### EXERCISE GOAL
Leave the images out and repeat the data exactly as given.

==== DATA EXCERPT ====

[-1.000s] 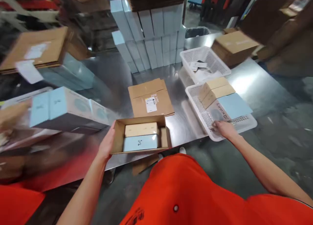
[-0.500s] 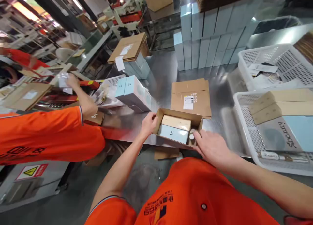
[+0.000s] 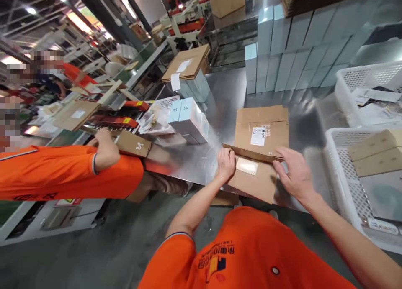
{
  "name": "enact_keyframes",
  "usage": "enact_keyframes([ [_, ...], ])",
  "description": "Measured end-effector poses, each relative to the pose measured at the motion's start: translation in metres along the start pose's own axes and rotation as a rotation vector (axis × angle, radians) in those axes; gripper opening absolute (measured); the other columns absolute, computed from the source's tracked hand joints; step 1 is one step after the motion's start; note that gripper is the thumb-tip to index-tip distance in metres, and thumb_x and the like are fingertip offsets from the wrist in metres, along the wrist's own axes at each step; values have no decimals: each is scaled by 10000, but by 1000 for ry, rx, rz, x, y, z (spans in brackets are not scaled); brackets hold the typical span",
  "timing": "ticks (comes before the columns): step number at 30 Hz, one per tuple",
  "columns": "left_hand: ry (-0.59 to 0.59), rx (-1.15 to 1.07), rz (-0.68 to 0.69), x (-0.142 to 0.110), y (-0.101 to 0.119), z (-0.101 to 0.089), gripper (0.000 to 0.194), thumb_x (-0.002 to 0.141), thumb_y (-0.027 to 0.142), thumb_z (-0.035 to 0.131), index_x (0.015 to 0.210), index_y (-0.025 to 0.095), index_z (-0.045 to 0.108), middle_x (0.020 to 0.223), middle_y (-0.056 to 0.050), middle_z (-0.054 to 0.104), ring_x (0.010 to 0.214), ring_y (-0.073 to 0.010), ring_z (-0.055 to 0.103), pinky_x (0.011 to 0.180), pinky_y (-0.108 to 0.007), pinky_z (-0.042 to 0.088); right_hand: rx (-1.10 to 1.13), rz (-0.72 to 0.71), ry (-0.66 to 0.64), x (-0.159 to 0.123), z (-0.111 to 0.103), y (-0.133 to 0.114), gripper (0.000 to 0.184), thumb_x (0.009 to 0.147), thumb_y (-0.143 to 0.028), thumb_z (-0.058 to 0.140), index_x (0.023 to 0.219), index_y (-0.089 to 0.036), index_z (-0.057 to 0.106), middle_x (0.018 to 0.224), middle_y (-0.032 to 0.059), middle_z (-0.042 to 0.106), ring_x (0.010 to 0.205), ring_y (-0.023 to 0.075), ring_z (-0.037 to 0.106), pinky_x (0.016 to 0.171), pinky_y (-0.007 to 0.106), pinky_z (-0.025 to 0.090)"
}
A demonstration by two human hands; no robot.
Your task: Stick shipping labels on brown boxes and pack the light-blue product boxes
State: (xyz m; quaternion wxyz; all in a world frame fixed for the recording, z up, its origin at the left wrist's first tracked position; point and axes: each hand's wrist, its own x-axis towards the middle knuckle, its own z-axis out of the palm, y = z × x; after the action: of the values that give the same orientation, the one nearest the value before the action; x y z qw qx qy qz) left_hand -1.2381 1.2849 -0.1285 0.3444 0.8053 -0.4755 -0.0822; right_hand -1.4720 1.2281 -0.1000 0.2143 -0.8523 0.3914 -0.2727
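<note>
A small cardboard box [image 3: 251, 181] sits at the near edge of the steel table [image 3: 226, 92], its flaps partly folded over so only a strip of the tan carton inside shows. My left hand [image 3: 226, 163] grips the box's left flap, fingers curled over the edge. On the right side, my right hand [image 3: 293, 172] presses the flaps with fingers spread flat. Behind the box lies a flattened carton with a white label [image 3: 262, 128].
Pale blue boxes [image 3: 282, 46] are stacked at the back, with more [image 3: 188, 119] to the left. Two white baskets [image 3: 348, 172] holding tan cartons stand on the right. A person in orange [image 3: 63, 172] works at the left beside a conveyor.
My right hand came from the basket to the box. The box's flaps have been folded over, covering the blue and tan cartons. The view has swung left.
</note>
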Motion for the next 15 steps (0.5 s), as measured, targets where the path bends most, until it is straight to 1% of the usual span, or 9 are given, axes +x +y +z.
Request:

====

### RESPONSE BELOW
[-1.000s] 
[-0.500s] 
[+0.000s] 
{
  "name": "enact_keyframes",
  "usage": "enact_keyframes([ [_, ...], ])",
  "description": "Measured end-effector poses, each relative to the pose measured at the motion's start: translation in metres along the start pose's own axes and rotation as a rotation vector (axis × angle, radians) in those axes; gripper opening absolute (measured); the other columns absolute, computed from the source's tracked hand joints; step 1 is one step after the motion's start; note that gripper is the thumb-tip to index-tip distance in metres, and thumb_x and the like are fingertip offsets from the wrist in metres, along the wrist's own axes at each step; values have no decimals: each is scaled by 10000, but by 1000 for ry, rx, rz, x, y, z (spans in brackets are not scaled); brackets hold the typical span",
  "timing": "ticks (comes before the columns): step number at 30 Hz, one per tuple",
  "columns": "left_hand: ry (-0.59 to 0.59), rx (-1.15 to 1.07), rz (-0.68 to 0.69), x (-0.142 to 0.110), y (-0.101 to 0.119), z (-0.101 to 0.089), gripper (0.000 to 0.194), thumb_x (-0.002 to 0.141), thumb_y (-0.027 to 0.142), thumb_z (-0.035 to 0.131), index_x (0.015 to 0.210), index_y (-0.025 to 0.095), index_z (-0.045 to 0.108), middle_x (0.020 to 0.223), middle_y (-0.056 to 0.050), middle_z (-0.054 to 0.104), ring_x (0.010 to 0.214), ring_y (-0.073 to 0.010), ring_z (-0.055 to 0.103), pinky_x (0.011 to 0.180), pinky_y (-0.108 to 0.007), pinky_z (-0.042 to 0.088); right_hand: rx (-1.10 to 1.13), rz (-0.72 to 0.71), ry (-0.66 to 0.64), x (-0.159 to 0.123), z (-0.111 to 0.103), y (-0.133 to 0.114), gripper (0.000 to 0.184), thumb_x (0.009 to 0.147), thumb_y (-0.143 to 0.028), thumb_z (-0.058 to 0.140), index_x (0.023 to 0.219), index_y (-0.089 to 0.036), index_z (-0.057 to 0.106), middle_x (0.018 to 0.224), middle_y (-0.032 to 0.059), middle_z (-0.042 to 0.106), ring_x (0.010 to 0.205), ring_y (-0.023 to 0.075), ring_z (-0.037 to 0.106), pinky_x (0.016 to 0.171), pinky_y (-0.007 to 0.106), pinky_z (-0.025 to 0.090)"
}
A demonstration by two human hands; no robot.
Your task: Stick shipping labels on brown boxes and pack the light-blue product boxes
State: (xyz m; quaternion wxyz; all in a world frame fixed for the recording, z up, its origin at the left wrist's first tracked position; point and axes: each hand's wrist, its own x-axis towards the middle knuckle, its own z-axis out of the palm, y = z × x; after the action: of the values that give the same orientation, the one nearest the value before the action; x y z qw qx qy qz) left_hand -1.2381 1.2849 -0.1285 0.3444 0.8053 -0.4755 -0.0822; right_hand -1.4720 1.2281 -0.1000 0.2143 -0.8523 0.3914 -0.2727
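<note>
A small cardboard box [image 3: 251, 181] sits at the near edge of the steel table [image 3: 226, 92], its flaps partly folded over so only a strip of the tan carton inside shows. My left hand [image 3: 226, 163] grips the box's left flap, fingers curled over the edge. On the right side, my right hand [image 3: 293, 172] presses the flaps with fingers spread flat. Behind the box lies a flattened carton with a white label [image 3: 262, 128].
Pale blue boxes [image 3: 282, 46] are stacked at the back, with more [image 3: 188, 119] to the left. Two white baskets [image 3: 348, 172] holding tan cartons stand on the right. A person in orange [image 3: 63, 172] works at the left beside a conveyor.
My right hand came from the basket to the box. The box's flaps have been folded over, covering the blue and tan cartons. The view has swung left.
</note>
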Motion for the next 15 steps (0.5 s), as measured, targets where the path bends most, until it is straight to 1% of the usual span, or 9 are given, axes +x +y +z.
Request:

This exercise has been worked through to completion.